Le métier de régulateur de santé existe déjà dans les plateformes territoriales d'appui (PTA) qui dépendant des agences régionales de Santé (ARS). Aujourd’hui, cette activité est une sorte d’audit des contrats passés entre établissements et ARS. Dans mon livre, le régulateur est une personne dont la formation est axée sur la compréhension du système de santé. Il suit et fait évoluer des protocoles pour le rendre plus efficace. Mais un jour, l'IA le remplace. Des bases de données puissantes deviennent capables d'établir des protocoles pour améliorer notre système de santé à la place du régulateur. Cela marque le début de l'automatisation des décisions en santé.

Avec la montée en puissance de l'IA, comment imaginez-vous l'évolution du métier de médecin ?

Le développement des big data lui sera très utile pour libérer du temps médical. L'IA effectuera les tâches administratives, l'assistera en matière de diagnostic et pourra même, un jour, effectuer le diagnostic : le médecin n'aura plus qu'à le confirmer. De nouveaux profils seront recherchés, dont celui de médecin-ingénieur, à la fois professionnel de santé et informaticien.

Entretiens pharmaceutiques, bilans de médications, expérimentations de la prescription pharmaceutique en 2019… Le métier de pharmacien est en pleine transformation. Quelles pourraient être ses nouvelles compétences dans les décennies à venir ?

Selon mon scénario, d'ici à une dizaine d'années, les pharmaciens seront également formés à l'IA et feront partie de comités scientifiques dédiés à l'IA. Ces derniers réfléchiraient, par exemple, à la mise en place de bases de données mondiales sur les médicaments ou à l'automatisation des données en vue de la création de pharmacies en ligne. Dans ces comités, des réflexions seraient menées pour sécuriser - d'un point de vue réglementaire - la livraison à domicile de médicaments au niveau international. Dans mon ouvrage, les médicaments finissent ainsi par être livrés par le biais de drones ! Cela est déjà testé, notamment en Afrique du Sud.

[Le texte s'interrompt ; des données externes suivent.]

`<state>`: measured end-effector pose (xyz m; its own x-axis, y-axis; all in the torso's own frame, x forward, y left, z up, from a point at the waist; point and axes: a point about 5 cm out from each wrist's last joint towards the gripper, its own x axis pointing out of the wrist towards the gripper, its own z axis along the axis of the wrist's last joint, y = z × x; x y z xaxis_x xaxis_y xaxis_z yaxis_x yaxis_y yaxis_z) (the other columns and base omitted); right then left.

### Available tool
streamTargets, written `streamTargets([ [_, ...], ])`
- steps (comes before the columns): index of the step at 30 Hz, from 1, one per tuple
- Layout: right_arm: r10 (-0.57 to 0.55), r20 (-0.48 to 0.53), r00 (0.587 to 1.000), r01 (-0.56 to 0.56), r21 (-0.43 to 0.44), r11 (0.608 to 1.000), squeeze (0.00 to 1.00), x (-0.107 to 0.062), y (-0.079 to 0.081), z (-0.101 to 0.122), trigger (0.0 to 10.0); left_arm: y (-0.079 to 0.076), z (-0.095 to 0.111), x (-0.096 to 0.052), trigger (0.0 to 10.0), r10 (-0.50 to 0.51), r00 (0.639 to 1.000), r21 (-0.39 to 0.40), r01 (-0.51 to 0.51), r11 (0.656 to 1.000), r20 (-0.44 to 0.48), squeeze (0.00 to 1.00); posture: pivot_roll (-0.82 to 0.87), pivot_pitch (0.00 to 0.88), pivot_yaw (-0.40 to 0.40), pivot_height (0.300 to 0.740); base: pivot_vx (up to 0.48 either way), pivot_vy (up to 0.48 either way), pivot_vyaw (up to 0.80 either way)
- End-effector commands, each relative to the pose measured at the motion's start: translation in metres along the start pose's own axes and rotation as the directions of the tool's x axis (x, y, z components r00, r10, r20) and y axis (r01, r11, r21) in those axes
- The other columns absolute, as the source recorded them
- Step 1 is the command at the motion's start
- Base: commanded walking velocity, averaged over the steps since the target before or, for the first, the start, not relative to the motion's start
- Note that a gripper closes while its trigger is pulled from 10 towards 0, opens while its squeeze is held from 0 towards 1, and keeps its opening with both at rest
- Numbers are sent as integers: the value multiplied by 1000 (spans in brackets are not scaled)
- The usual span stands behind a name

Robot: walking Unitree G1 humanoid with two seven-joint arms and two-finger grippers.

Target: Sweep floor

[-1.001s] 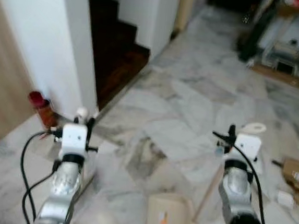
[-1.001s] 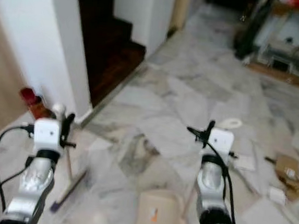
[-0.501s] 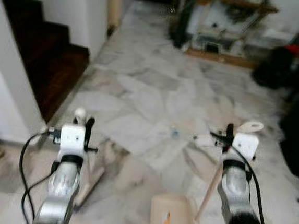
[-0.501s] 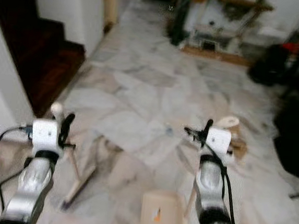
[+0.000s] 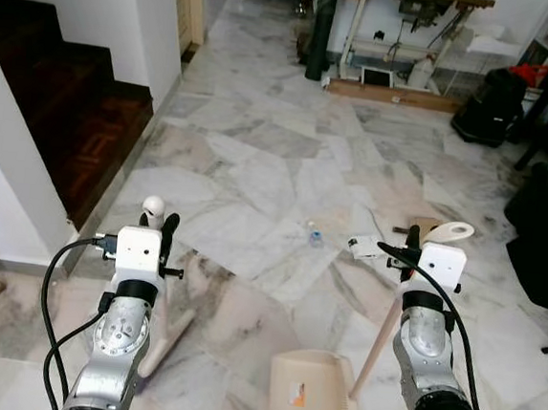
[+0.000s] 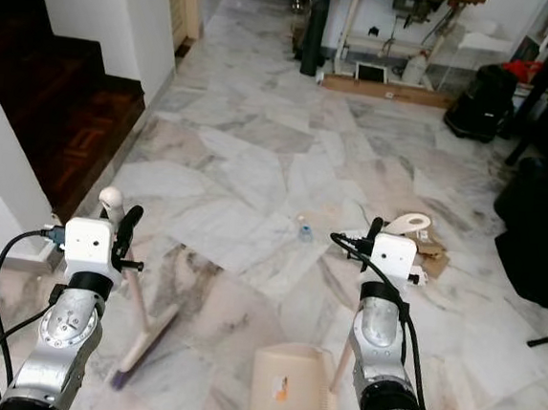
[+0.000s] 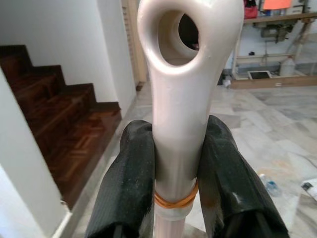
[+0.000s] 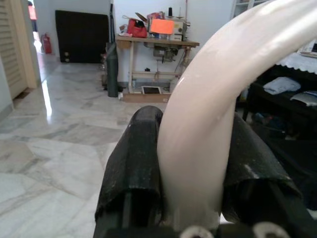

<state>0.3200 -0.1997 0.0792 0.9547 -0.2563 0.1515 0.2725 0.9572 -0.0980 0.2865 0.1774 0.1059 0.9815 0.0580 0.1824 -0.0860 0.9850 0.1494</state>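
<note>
Broom handle (image 7: 179, 99) clamped between left gripper (image 7: 179, 188) fingers, dustpan handle (image 8: 218, 109) clamped between right gripper (image 8: 198, 173) fingers, above marble floor (image 5: 258, 165) strewn with litter (image 6: 305, 233).

Both silver arms reach forward; left tool (image 7: 178, 163) and right tool (image 8: 193, 163) each clamped shut.

The floor (image 5: 288, 158) is polished marble, pale with grey and brown veining, glossy enough to mirror light, while the stairs (image 5: 67, 101) are dark varnished wood. The broom handle (image 7: 181, 94) and dustpan handle (image 8: 208, 134) are smooth, cream, glossy plastic, each between matt black, rubbery-looking fingers (image 7: 130, 183) that look dusty. Both arms (image 6: 377, 339) are brushed silvery metal.
</note>
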Motion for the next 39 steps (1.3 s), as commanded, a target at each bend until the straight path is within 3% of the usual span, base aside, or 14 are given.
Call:
streamTargets([
  [1,-3,40,999,3,-2,1000,0,6,-4,9,10000,-2,6,3,10000,-4,1000,-5,5,1000,29,0,97,0,-53,740,247,0,0],
  [39,36,34,999,-37,15,999,0,8,4,10,10000,0,7,3,10000,18,1000,-2,-18,1000,25,0,96,0,-57,740,311,0,0],
])
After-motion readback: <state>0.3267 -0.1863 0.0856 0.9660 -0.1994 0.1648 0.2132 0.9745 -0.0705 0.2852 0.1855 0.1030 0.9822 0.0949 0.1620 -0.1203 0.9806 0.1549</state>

Comment pourra-t-il faire face à l'IA ?

Pour perdurer face à l'IA, l'officinal devra avoir une vision transversale et globale des patients. Il devra renforcer sa capacité à conseiller et à comprendre l'humain. Le pharmacien est un acteur de proximité qui connaît bien sa patientèle. Il est capable d'appréhender l'ambiguïté de l'être humain. L'IA ne pourra pas le concurrencer sur ce point avant très longtemps. Pour mettre en valeurs les compétences sociétales du pharmacien, la formation initiale devrait, à mon sens, intégrer des notions de sciences humaines : philosophie, psychologie et sociologie.

* « Marseille 2040 », de Philippe Pujol, éd. Flammarion.